- AIM OF THE EXERCISE -
The complete listing should be copied out exactly.

- COLLECTED MATERIAL -
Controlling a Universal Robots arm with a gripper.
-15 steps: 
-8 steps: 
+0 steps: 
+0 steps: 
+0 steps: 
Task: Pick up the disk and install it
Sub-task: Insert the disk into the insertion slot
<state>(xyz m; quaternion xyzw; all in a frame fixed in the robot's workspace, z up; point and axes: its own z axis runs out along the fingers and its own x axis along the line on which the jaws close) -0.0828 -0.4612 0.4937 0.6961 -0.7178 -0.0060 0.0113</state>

- FINISHED EXERCISE -
Controlling a Universal Robots arm with a gripper.
-15 steps: 
-8 steps: 
+0 steps: 
+0 steps: 
+0 steps: 
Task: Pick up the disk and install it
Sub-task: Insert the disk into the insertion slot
<state>(xyz m; quaternion xyzw; all in a frame fixed in the robot's workspace, z up; point and axes: its own z axis runs out along the fingers and its own x axis along the line on which the jaws close) -0.0828 -0.4612 0.4937 0.6961 -0.7178 -0.0060 0.0113</state>

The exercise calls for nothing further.